Mongabay.co.id

Melihat Desa Konservasi di Talaud Sulut

Ada terobosan menarik di kabupaten kepulauan Talaud, Sulawesi Utara. Pada 20 April 2018, dalam peringatan Hari Bumi, Petrus Simon Tuange, Plt Bupati Talaud, meresmikan tujuh desa dari lima kecamatan di pulau Karakelang sebagai Desa Konservasi. Program desa konservasi itu merupakan gagasan dari Yayasan IDEP Selaras Alam, lembaga nirlaba yang berkantor di Bali, yang didukung Critical Ecosystem Partnership Fund (CEPF).

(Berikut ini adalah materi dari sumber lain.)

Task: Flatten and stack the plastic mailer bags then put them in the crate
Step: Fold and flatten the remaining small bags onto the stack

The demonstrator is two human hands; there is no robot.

Ide awal pembentukan desa konservasi ini dari sejumlah persoalan lingkungan di Talaud. IDEP Selaras Alam melihat, di pulau Karakelang terdapat Suaka Margasatwa Karakelang seluas 24,669 hektar yang menjadi habitat beberapa satwa endemik dan dilindungi. Namun, ekosistem di sana menghadapi keterancaman akibat perusakan habitat, perburuan hingga perdagangan satwa.

Kerusakan lingkungan juga disebabkan oleh penggunaan pestisida kimia sintetik. Dampaknya, populasi hama Sexava nubilalis, sejenis belalang pemakan daun, dalam beberapa dekade belakangan menyerang tanaman kelapa warga di kabupaten kepulauan Talaud. Maka, upaya perlindungan habitat dinilai perlu segera dilakukan.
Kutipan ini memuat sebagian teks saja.